Previous message: Peter_Constable@sil.org: "Re: ct, fj and blackletter ligatures"
In reply to: Peter_Constable@sil.org: "Re: Names for UTF-8 with and without BOM"
Next in thread: John Cowan: "Re: Names for UTF-8 with and without BOM"
Messages sorted by: [ date ] [ thread ] [ subject ] [ author ] [ attachment ]
Mail actions: [ respond to this message ] [ mail a new topic ]

> In particular, I'm thinking of a situation about a year and a half ago
> (IIRC) in which Michael (and I and others) were strongly opposed to a
> suggestion that the Unicode Consortium should document a certain variation
> (perversion, some would say) of one of the Unicode encoding forms that a
> certain vendor had implemented in their software. On that occasion,
> Michael (and I and others) were arguing that, just because they had done
> something in their software, that shouldn't mean that the rest of the
> world should be forced to support their encoding form.
>
> I find it interesting, then, to see Michael saying that, since Notepad
> sticks a BOM-cum-signature at the start of its UTF-8, the rest of the
> world should support it.

I do not see the conflict, or the irony? Remember that what Notepad and
others do is present mainly because it *is* in the XML standard, What was
being done by those others with UTF-8 was not a part of the UTF-8 "standard"
and was in fact specifically disallowed. In the end, note that UTF-8 was not
compromised; they got their own [non-preferred] encoding scheme for their
backcompat requirement, and they now have the "job" of making their products
use it in name.

If someone has a bug or problem in their software, then it is of course
their responsibility to fix it. On the other hand, if one pays attention to
a possible (optional) recommendation in a standard, it is the standard's
responsibility to not make people regret that they paid attention?

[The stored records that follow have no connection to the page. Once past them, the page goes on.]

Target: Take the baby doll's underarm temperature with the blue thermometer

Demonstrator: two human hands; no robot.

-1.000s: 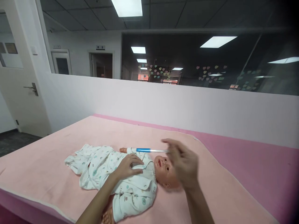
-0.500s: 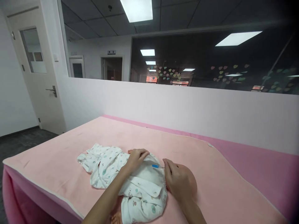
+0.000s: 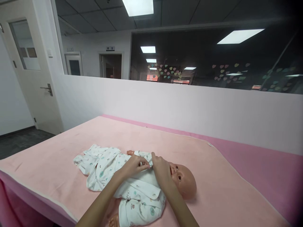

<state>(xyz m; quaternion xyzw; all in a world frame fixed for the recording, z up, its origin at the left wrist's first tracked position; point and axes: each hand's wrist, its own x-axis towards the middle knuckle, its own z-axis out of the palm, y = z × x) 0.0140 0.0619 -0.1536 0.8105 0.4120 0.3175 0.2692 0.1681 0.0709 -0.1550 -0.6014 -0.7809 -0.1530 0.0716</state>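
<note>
A baby doll (image 3: 188, 183) lies on its back with its head to the right, dressed in a white printed baby shirt (image 3: 142, 189). The shirt's front is partly folded open over the chest, and a snap shows near its lower flap. My left hand (image 3: 134, 165) is over the chest, thumb and fingers pinched together at the shirt's far front edge. Close beside it, my right hand (image 3: 161, 168) has its fingers curled on the same cloth near the doll's neck. My hands cover part of the collar and chest.
A peach-pink mat (image 3: 94, 132) covers the table, over a darker pink cloth (image 3: 260, 157). Behind the table stands a low white wall (image 3: 189, 110) with a window above it. A door (image 3: 30, 78) is at the far left.
My right hand has moved left from the doll's head to the shirt front, uncovering the head. My left hand's fingers have curled in. The small blue-ended piece on the chest no longer shows.
</note>
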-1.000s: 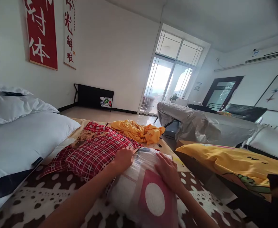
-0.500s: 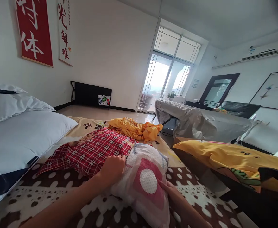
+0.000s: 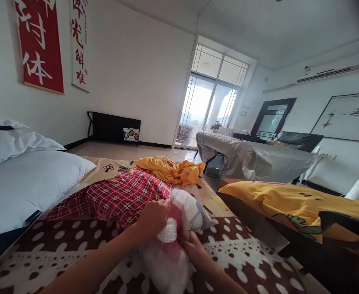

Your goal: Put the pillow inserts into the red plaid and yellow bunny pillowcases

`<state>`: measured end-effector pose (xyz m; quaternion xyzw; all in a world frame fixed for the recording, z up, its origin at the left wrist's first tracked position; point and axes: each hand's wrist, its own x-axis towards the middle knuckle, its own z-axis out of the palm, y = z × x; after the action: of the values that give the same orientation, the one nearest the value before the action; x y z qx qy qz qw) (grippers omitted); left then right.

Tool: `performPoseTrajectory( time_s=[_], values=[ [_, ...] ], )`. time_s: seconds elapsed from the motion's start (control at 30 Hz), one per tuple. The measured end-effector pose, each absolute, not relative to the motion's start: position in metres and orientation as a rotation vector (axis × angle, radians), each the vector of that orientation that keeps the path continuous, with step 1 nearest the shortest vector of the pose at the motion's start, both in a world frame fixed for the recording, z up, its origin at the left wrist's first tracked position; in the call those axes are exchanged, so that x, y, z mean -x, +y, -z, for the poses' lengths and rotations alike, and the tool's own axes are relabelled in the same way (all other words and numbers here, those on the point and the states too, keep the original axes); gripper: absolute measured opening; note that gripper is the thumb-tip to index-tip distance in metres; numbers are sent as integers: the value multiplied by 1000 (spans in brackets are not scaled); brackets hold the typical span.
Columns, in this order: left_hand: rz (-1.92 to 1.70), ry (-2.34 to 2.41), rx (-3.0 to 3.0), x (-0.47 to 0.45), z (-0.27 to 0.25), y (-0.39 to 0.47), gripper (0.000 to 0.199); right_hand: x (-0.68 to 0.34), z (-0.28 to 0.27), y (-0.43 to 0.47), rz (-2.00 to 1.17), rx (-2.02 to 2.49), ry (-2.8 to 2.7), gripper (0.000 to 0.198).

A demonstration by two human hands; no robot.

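A red plaid pillowcase [image 3: 127, 194] lies on the bed, filled out on its left by something inside it. From its right opening sticks out a white pillow [image 3: 194, 210] with a pink patch and a white dot. My left hand [image 3: 156, 216] is closed on the pillowcase's edge at the opening. Lower right, my right hand [image 3: 193, 245] grips a fold of the pillow, with its fingertips partly sunk in the fabric. The pillow's near end hangs toward me between my forearms.
A brown and white spotted blanket [image 3: 72, 249] covers the bed under my arms. Crumpled orange cloth [image 3: 170, 169] lies beyond the pillowcase. White pillows [image 3: 41, 171] rest at left. At right stands a yellow cloth-covered thing [image 3: 268, 200]; behind it is a sheet-covered table [image 3: 259, 159].
My right hand has moved left toward my left hand, squeezing the pillow narrower and folding its pink patch. My left hand stays at the pillowcase's edge. The view has shifted slightly.
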<state>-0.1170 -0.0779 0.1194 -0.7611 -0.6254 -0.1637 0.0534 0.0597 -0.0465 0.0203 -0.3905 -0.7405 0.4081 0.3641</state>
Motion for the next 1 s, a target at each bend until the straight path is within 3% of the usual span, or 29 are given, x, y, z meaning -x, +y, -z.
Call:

(Which is not to say that they got the "idea" from XML; I am not sure where
the idea came from. I figure that there was a strong interest in making sure
that when someone saved a file as UTF-8 that when reloaded it would still be
considered UTF-8, rather than ASCII or ANSI [sic]. This is a good reason for
such a decision in plain text --and the fact that XML is after all "just
text" is lost on no one...)

Given the strong lack of interest that XML has had in the notion of breaking
old parsers or valid XML 1.0 streams, it seems unlikely (to me) that they
would make such a breaking change in a future version of XML.

MichKa

Next message: John H. Jenkins: "Re: ct, fj and blackletter ligatures"
Previous message: Peter_Constable@sil.org: "Re: ct, fj and blackletter ligatures"
In reply to: Peter_Constable@sil.org: "Re: Names for UTF-8 with and without BOM"
Next in thread: John Cowan: "Re: Names for UTF-8 with and without BOM"
Messages sorted by: [ date ] [ thread ] [ subject ] [ author ] [ attachment ]
Mail actions: [ respond to this message ] [ mail a new topic ]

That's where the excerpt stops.